← Back to writing

How I accidentally slandered Rust with a microbenchmark

I added runnable Rust and TypeScript to my LeetCode writeups last week. The UI is a read-only code block with an "Edit & run" button; click it, the code becomes editable, hit Run, and you see pass/fail per test case plus a timing.

The timings were embarrassing:

Rust   Two Sum (HashMap)
case 1   5,310 ns
case 2     570 ns
case 3     350 ns

TypeScript  Two Sum (HashMap)
case 1   27 ns
case 2   33 ns
case 3   22 ns

Rust, ~100× slower than TypeScript. On the same algorithm.

I published this. Briefly. Then I spent an afternoon figuring out which part of the setup was lying.

Round 1 — the timer was lying

First clue: TypeScript's timings were 0 ns on every case. Not slow, not fast — zero.

performance.now() in a Web Worker is clamped to roughly 100μs of resolution in Chromium. The algorithm is ~10 ns. The timer can't see anything that fast. It floors to zero.

Fix: don't measure a single call; measure many and divide. The TS worker now does this:

function measure(fn, args) {
  // Warm JIT so TurboFan compiles the hot path.
  for (let w = 0; w < 3; w++) fn(...args);

  let iters = 100;
  while (iters <= 1_000_000) {
    const start = performance.now();
    for (let i = 0; i < iters; i++) fn(...args);
    const total = performance.now() - start;
    if (total >= 2) return (total / iters);
    iters *= 10;
  }
}

Exponential growth until the wall-clock total is above the timer's noise floor (2 ms), then divide for ns-per-call. This is the oldest microbenchmark trick in the book and I didn't do it on the first pass.

After this, TypeScript reported 27 / 33 / 22 ns. Real numbers. Meanwhile Rust was still at 5,310 ns on case 1.

Round 2 — Rust was running in debug

The API that posts user code to the Rust Playground had one line that decided everything:

body: JSON.stringify({
  channel: 'stable',
  mode: 'debug',   // ← this
  edition: '2021',
  ...
}),

Debug Rust does not optimize. Every Vec::get() is a real function call with a bounds check. Solution::two_sum is not inlined. The brute-force inner loop doesn't auto-vectorize. Every one of these is an optimization that -O3 does for free and cargo build (without --release) does not.

The fix is trivial — change the string — but it introduces a tradeoff. Debug compiles in ~1 second on the shared playground. Release compiles in 5–15 seconds cold. That's the difference between "Run is a button you click" and "Run is a button you click and then wait for".

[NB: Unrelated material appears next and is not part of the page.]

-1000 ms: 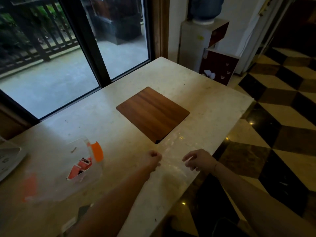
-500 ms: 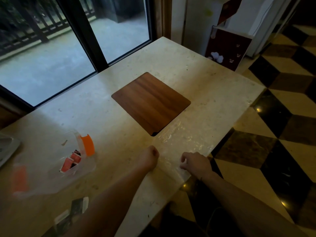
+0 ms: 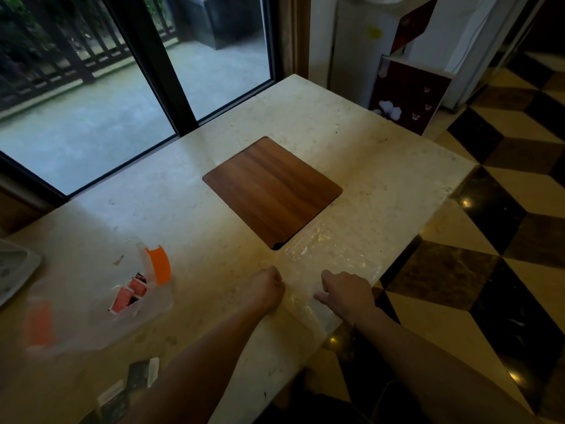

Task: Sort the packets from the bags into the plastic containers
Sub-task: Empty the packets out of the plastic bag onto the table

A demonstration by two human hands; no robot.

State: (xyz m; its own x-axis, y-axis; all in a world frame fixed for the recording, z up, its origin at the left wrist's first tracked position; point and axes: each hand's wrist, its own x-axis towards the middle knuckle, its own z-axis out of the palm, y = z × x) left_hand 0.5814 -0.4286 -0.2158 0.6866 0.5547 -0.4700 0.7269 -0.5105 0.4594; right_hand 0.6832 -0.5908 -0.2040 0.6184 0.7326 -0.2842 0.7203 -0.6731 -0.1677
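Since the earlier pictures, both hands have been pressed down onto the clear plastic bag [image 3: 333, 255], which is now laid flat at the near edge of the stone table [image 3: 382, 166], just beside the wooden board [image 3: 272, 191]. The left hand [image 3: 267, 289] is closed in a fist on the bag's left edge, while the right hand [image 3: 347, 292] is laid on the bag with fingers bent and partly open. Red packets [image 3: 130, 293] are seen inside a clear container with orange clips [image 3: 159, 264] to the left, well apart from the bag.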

I didn't want to force a 10-second wait on every correctness check. So now there are two buttons:

  • Run — debug, ~1s compile, for "does this pass the tests"
  • Benchmark — release, slow, for "how fast is this actually"

The result header labels which build produced the numbers: 3/3 cases passed · debug (muted grey) or · release (green). Hover the tag for a tooltip explaining the tradeoff.

After adding Benchmark, release Rust dropped from 5,310 ns to 1,710 ns on case 1.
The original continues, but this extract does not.